🎬 Azure Data Engineering Project – Netflix Streaming Pipeline with Unity Catalog & Medallion Architecture

📘 Overview

This repository contains an end-to-end real-time Azure Data Engineering project built around Netflix-style streaming data, simulating user behavior and viewing logs.
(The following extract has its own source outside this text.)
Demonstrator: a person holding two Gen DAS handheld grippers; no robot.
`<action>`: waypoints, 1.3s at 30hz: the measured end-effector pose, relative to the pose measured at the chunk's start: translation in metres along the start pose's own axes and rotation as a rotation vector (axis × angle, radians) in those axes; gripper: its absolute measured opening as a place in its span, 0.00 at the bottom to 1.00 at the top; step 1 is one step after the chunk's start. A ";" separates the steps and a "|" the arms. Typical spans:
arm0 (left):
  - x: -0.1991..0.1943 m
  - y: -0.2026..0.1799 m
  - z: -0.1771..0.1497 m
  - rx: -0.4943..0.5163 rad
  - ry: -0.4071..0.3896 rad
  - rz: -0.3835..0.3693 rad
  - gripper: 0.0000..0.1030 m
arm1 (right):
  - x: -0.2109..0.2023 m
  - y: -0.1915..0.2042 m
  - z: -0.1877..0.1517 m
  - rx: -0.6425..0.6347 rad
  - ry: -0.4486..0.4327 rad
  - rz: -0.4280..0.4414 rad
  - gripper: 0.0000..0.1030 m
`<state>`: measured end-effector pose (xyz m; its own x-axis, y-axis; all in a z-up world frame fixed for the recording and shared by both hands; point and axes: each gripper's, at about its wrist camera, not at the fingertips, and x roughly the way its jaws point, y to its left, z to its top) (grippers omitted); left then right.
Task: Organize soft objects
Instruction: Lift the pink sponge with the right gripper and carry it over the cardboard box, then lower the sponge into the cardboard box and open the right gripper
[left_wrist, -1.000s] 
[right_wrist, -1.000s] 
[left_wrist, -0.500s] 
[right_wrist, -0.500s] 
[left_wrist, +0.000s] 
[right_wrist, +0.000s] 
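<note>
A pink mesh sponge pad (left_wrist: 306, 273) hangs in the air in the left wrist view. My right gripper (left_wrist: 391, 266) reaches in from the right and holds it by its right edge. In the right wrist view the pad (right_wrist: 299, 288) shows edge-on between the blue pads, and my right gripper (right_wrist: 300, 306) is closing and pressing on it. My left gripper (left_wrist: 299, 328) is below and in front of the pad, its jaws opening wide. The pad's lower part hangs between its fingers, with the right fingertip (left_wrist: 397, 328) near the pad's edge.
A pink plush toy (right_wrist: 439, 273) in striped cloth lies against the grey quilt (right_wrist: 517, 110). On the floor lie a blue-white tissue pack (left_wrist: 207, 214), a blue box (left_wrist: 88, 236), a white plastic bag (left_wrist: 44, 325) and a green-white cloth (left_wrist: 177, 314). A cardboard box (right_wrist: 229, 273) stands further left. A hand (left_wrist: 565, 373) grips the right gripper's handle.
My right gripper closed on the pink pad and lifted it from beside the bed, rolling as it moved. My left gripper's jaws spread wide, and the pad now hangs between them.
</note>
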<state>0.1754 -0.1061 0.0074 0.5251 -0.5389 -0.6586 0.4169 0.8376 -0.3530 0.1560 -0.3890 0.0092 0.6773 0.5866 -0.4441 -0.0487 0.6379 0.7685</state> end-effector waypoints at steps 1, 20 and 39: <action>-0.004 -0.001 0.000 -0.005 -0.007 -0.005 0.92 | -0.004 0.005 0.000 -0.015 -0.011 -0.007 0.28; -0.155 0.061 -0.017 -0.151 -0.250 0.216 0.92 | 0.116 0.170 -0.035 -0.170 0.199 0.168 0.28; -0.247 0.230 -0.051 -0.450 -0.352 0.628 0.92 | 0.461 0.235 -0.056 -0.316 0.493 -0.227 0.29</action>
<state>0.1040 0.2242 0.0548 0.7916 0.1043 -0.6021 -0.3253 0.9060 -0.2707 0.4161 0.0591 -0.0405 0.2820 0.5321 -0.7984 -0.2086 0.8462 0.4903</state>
The project demonstrates how to design and implement a scalable, governed, and modular data pipeline using Azure Databricks, Unity Catalog, Delta Lake, and Medallion Architecture.

Scenario: You're tasked with building a production-grade data engineering pipeline for a company like Netflix to handle streaming user interactions such as plays, pauses, searches, and recommendations.

🎯 Project Objectives

Build a real-time ingestion and transformation pipeline for Netflix-style data.
Implement the Medallion Architecture to model raw to refined data flows.
Use Unity Catalog to manage data governance, access control, and schema evolution.
Demonstrate best practices in streaming ETL, data security, and lakehouse design.
Simulate real-time decision-making by processing high-velocity event data.
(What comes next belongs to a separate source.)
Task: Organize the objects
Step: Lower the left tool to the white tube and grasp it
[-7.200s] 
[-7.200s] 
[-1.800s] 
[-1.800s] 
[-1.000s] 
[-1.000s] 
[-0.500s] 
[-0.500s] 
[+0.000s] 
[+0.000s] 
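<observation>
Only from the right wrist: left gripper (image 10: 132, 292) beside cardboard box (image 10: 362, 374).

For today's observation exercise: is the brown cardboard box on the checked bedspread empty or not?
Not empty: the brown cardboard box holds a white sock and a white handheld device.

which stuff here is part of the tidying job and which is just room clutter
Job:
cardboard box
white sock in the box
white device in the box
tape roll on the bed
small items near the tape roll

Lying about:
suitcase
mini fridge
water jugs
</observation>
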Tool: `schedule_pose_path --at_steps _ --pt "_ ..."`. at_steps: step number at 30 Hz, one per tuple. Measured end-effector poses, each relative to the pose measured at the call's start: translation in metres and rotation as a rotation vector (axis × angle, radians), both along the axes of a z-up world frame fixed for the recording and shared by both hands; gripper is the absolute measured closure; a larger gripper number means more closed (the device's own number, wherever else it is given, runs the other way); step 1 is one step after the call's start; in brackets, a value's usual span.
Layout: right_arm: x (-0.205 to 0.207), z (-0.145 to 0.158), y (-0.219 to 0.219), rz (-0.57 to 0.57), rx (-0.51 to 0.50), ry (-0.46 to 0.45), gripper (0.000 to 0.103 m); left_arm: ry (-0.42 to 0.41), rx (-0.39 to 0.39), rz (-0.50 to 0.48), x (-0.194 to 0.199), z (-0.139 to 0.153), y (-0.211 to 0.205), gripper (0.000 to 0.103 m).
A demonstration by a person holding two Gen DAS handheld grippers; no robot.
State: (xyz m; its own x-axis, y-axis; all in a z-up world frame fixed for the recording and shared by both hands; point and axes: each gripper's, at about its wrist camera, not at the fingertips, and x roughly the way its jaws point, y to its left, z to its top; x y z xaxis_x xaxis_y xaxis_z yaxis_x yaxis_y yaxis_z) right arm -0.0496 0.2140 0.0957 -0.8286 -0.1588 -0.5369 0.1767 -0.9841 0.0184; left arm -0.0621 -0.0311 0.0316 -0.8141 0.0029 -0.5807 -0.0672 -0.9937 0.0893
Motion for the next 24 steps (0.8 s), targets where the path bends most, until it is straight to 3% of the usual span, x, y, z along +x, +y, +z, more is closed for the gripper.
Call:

🧠 Project Design & Data Engineering Thinking

🔁 Real-Time Data Ingestion

Simulates Netflix user actions streaming into the system via Azure Event Hubs.
Consumes this data using Structured Streaming in Databricks (Kafka-compatible).

🏛️ Medallion Architecture

Layer	Description
Bronze	Ingested raw data from Netflix-like user streams (immutable, unparsed).
Silver	Cleaned, parsed, and validated logs, e.g., valid timestamps, structured fields.
Gold	Business-ready metrics: user behavior summaries, engagement scores, regional trends.

🔐 Unity Catalog

Manages access policies, lineage, data ownership, and schema consistency across layers.
Supports multi-workspace governance for secure, enterprise-scale operations.

🏠 Delta Lakehouse

Delta format enables ACID transactions, schema evolution, and time travel across layers.
Forms the foundation for downstream analytics and machine learning workflows.

🧰 Tools & Technologies

Category	Tools / Services
Cloud Platform	Microsoft Azure
Stream Ingestion	Azure Event Hubs
Data Processing	Azure Databricks (PySpark, Delta Lake)
Storage	Azure Data Lake Storage Gen2 (ADLS)
Data Governance	Unity Catalog
Workflow Orchestration	Azure Data Factory (ADF)
Security	Azure Key Vault
Structured Storage	Azure SQL Database
Monitoring	Azure Monitor, Databricks logs
Version Control	Git + GitHub

🧑‍💻 Skills Required / Developed

Cloud Data Engineering (Azure)
PySpark & SQL Programming
Streaming Pipeline Design (Structured Streaming)
Delta Lake / Lakehouse Architecture
Medallion Architecture Principles
Data Governance (Unity Catalog)
Key Vault and Secure Secret Management
ETL/ELT Orchestration (ADF)
Problem Solving & Debugging distributed systems

🗺️ Project Structure

netflix-streaming-pipeline/
├── notebooks/
│   ├── 01_ingest_bronze_streaming.py
│   ├── 02_transform_silver_cleaning.py
│   └── 03_aggregate_gold_enrichment.py
├── adf_pipelines/
│   ├── ingest_pipeline.json
│   └── trigger_config.json
├── data_schema/
│   └── netflix_eventhub_schema.json
├── configs/
│   ├── keyvault_config.json
│   └── storage_paths.json
├── documentation/
│   └── unity_catalog_setup.md
├── README.md
└── LICENSE

🔍 Netflix Pipeline Walkthrough: Step-by-Step

1️⃣ Ingest Netflix Event Stream (Bronze)

Simulated user events (e.g., play, pause, search) sent to Event Hubs.
Databricks reads streaming data and writes it to ADLS in Delta format (raw, unstructured).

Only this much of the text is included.